Out of the hundreds of Atlanta Public Schools graduates who walked across the stage at the Georgia World Congress Center last week, two mattered the most to Forrest Hill Academy Principal Dr. Zawadaski Robinson.
It was the two students who, after long stints at Forrest Hill, got back on track academically and behaviorally in time to “walk” with their classmates at their respective home schools.
“That is our goal, that is our target,” said Robinson, who just completed his first year as principal after two years as the assistant principal at Forrest Hill, a non-traditional school for students in grades six through 12. Most of its approximately 300 students were sent there due to discipline infractions at their home schools.
“While they are here, we want to work with them to get them back on track,” Robinson said. “We want to help them make better decisions, so that when they return to their home school they can be successful.”
Robinson said this past school year was a very successful one due to the implementation of two key initiatives: Social Emotional Learning (SEL) and Restorative Practices.
SEL, which has been adopted by the district as a conflict resolution strategy, is the process through which children and adults acquire and effectively apply the knowledge, attitudes, and skills necessary to understand and manage emotions, set and achieve positive goals, feel and show empathy for others, establish and maintain positive relationships, and make responsible decisions. Restorative Practices is a disciplinary measure that is less punitive, and focuses on having the child examine ways in which he or she may in the future avoid situations that caused them to be assigned to Forrest Hill.
“We have to get away from the punitive mindset and move toward the restorative,” Robinson said. “It is hard work, because it is a complete culture shift not only for the students, but for parents, teachers and administrators.
“We have to get to the point where we believe that there is no such thing as a bad child, just a child who makes poor choices,” Robinson said. “To do that we have to engage the students, reinforce positivity, get them to feel good about who they are.”
As such, Robinson and his staff have put in place a number of activities designed to bolster student morale and help them make better decisions. For example, students who have shown progress in their classwork and behavior are allowed to visit nearby Hutchinson Elementary School to assist with reinforcing academic skills, reading stories to students, and speaking to the students about the importance of having good character. This gives the Forrest Hill students an opportunity to serve as leaders while making a positive impact on the community.

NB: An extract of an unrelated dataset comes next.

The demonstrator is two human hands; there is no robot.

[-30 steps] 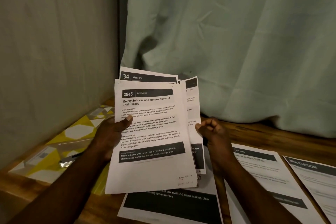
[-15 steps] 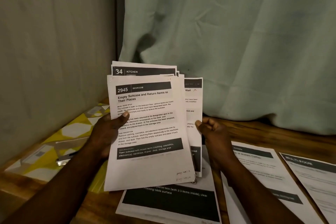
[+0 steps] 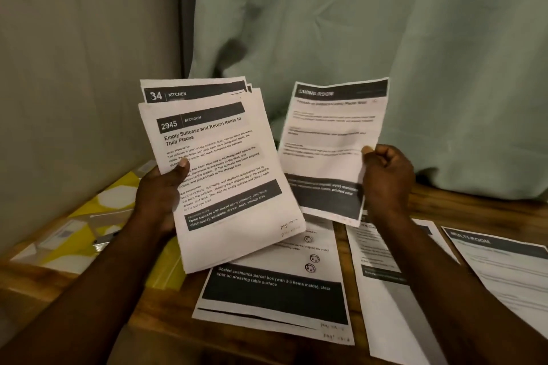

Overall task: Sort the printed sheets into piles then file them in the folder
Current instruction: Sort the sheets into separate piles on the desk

Additionally this year, Robinson and his staff:
- Arranged for local barbers to come to the school twice a month to give free haircuts to students who need them
- Hosted monthly awards ceremonies for students who displayed good behavior, academic progress and near perfect attendance
- Organized a career fair, which attracted participation from more than 15 businesses and organizations, including Chick-fil-A and Publix, which hired a combined 30 students, Primerica, Next Step Staffing, Atlanta Metropolitan State College and Atlanta Technical College
- Worked with the Georgia House of Representatives to provide students who showed exemplary growth with official certificates of achievement
- Established a relationship with officials at Arkansas Baptist College to help worthy students gain admission
These programs, coupled with hard work from the 55 staff members at Forrest Hill, helped the school have a very successful year, Robinson said.
“Our discipline problems plummeted and student morale is way up,” Robinson said. “We want to build on this success next year. We want to stay focused on our goal of presenting these students with viable, positive options in order to make a difference in their lives.”